◆ What you will do
Using the records below, write out again exactly the lines that begin at the line containing "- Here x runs" and end at the line containing "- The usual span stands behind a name", and no other lines.

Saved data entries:
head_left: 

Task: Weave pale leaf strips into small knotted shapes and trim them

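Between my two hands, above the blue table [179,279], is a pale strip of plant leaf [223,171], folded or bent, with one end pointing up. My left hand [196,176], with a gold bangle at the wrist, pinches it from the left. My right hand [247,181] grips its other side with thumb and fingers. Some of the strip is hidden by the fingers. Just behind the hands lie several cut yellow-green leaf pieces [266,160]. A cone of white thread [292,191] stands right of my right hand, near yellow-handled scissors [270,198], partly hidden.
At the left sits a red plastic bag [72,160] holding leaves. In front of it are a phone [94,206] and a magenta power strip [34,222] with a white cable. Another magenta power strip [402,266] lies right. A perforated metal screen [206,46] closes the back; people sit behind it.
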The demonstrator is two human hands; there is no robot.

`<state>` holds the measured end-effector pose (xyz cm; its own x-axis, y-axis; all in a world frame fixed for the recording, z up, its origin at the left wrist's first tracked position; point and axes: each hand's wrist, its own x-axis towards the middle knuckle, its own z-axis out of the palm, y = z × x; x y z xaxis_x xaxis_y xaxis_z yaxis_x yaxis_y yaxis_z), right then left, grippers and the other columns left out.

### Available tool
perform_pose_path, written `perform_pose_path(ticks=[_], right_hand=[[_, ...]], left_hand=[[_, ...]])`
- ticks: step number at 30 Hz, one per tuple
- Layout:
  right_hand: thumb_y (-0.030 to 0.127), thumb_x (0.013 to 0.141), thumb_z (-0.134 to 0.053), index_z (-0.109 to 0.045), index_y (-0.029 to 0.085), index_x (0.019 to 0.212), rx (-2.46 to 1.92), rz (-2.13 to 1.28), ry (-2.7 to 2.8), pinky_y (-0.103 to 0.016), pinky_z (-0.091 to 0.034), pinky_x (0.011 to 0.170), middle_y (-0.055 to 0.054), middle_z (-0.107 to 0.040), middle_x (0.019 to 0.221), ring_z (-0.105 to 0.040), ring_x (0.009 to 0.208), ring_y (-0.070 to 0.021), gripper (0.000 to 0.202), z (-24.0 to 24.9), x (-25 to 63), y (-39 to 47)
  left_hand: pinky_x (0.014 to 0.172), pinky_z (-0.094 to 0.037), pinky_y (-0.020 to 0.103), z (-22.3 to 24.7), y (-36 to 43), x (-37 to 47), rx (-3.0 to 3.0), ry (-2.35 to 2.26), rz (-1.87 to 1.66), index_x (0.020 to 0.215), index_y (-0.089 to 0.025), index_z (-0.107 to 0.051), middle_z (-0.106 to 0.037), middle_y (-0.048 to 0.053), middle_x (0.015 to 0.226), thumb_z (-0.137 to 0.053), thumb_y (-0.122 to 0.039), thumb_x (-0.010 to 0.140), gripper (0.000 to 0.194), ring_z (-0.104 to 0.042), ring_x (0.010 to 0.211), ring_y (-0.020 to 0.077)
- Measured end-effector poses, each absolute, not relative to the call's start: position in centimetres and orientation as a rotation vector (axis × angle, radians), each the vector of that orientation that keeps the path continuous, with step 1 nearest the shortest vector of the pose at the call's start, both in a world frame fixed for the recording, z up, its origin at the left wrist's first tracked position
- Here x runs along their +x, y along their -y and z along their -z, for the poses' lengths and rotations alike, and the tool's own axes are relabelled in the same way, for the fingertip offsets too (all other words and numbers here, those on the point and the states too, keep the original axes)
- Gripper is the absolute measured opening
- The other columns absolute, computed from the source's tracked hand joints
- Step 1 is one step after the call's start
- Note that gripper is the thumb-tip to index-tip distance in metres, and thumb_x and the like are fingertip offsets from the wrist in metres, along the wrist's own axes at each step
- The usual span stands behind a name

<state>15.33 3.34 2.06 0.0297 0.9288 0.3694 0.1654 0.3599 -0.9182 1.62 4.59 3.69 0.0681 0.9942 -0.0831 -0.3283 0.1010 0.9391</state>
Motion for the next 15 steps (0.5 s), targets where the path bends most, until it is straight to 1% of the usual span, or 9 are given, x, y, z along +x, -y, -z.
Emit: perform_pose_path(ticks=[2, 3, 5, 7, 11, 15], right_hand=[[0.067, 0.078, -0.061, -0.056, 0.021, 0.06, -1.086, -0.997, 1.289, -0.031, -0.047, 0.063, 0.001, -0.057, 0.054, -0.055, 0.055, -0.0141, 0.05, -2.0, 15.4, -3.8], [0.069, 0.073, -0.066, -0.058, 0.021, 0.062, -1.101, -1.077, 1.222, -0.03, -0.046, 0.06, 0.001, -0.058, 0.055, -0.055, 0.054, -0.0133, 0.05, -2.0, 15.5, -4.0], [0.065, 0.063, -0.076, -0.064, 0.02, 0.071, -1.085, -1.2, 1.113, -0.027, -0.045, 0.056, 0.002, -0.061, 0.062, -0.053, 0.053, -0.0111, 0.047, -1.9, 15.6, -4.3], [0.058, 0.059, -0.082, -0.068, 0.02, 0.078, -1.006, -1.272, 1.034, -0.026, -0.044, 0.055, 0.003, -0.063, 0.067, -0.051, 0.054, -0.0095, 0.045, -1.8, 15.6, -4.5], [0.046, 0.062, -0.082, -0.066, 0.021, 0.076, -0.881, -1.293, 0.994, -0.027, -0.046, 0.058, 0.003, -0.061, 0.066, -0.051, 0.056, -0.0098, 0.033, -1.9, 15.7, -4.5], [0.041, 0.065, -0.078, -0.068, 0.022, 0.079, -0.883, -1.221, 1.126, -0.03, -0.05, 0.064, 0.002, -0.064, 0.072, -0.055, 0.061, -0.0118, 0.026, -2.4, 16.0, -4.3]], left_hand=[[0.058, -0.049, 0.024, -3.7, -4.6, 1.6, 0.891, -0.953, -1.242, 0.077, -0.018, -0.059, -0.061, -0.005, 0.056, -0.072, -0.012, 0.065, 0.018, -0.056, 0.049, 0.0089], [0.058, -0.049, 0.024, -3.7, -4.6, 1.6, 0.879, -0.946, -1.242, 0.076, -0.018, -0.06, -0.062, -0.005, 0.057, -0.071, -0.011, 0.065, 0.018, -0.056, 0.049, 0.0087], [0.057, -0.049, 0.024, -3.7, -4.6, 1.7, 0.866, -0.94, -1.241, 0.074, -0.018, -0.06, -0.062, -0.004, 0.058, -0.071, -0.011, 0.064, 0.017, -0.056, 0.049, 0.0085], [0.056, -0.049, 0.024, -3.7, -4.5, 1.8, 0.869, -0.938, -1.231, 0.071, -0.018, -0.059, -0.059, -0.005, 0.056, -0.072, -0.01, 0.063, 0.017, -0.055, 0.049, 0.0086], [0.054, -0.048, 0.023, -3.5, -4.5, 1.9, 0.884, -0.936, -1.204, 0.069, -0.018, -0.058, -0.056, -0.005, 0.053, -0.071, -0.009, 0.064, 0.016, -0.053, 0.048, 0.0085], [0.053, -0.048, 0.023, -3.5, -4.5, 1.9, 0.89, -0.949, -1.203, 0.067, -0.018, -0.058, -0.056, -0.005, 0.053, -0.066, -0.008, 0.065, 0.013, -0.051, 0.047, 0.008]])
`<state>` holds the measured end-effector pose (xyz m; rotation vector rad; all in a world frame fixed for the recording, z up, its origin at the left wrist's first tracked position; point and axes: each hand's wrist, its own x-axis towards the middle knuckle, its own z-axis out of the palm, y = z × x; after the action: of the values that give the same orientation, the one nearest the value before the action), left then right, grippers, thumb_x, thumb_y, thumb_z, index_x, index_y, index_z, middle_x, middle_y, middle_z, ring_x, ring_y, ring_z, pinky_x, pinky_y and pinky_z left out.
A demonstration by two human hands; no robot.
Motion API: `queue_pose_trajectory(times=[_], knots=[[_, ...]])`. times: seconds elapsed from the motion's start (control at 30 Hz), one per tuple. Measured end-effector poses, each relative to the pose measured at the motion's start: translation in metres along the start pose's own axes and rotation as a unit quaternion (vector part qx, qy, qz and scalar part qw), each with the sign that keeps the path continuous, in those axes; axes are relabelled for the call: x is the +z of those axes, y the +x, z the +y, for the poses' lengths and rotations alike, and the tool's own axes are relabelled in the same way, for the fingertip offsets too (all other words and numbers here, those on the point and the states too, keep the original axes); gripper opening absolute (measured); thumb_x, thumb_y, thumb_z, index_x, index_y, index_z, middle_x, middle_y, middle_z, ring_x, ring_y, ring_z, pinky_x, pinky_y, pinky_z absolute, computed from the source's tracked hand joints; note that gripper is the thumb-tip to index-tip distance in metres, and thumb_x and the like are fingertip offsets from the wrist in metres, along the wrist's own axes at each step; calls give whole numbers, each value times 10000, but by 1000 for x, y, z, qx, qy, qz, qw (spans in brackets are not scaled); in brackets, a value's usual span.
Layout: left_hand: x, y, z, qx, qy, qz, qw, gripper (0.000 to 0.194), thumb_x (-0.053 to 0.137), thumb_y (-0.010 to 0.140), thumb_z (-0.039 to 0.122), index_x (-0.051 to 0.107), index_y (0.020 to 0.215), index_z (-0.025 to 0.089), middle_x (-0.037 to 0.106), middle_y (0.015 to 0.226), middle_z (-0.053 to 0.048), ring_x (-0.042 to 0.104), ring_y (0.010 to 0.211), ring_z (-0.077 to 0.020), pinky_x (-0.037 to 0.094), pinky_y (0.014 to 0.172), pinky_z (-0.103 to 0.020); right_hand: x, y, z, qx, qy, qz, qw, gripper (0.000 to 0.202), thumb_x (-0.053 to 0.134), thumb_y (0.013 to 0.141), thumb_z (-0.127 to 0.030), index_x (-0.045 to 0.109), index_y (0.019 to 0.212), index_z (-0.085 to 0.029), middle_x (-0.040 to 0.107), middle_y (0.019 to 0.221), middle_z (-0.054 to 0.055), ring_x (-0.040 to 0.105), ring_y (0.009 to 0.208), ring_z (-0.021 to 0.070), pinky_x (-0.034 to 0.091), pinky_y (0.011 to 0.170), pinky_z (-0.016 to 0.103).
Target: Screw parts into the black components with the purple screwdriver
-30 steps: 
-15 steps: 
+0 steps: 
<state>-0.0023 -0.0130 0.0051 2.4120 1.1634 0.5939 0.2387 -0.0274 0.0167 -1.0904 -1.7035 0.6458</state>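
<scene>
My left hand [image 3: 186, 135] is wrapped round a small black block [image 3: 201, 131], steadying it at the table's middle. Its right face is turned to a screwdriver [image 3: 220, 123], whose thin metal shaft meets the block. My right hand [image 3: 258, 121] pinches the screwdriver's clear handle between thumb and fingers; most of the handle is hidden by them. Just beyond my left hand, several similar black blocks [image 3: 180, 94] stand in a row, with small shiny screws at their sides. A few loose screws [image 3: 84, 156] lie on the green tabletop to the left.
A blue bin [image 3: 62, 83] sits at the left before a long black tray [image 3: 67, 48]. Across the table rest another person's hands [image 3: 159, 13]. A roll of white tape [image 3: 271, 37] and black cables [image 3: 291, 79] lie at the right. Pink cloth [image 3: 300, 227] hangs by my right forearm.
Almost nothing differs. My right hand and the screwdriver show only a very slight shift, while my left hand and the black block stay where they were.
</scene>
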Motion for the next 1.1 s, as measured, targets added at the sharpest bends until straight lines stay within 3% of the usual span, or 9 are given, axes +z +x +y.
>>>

◆ Your response
- Here x runs along their +x, y along their -y and z along their -z, for the poses' lengths and rotations alike, and the tool's own axes are relabelled in the same way, for the fingertip offsets too (all other words and numbers here, those on the point and the states too, keep the original axes)
- Gripper is the absolute measured opening
- The other columns absolute, computed from the source's tracked hand joints
- Step 1 is one step after the call's start
- Note that gripper is the thumb-tip to index-tip distance in metres, and thumb_x and the like are fingertip offsets from the wrist in metres, along the wrist's own axes at each step
- The usual span stands behind a name

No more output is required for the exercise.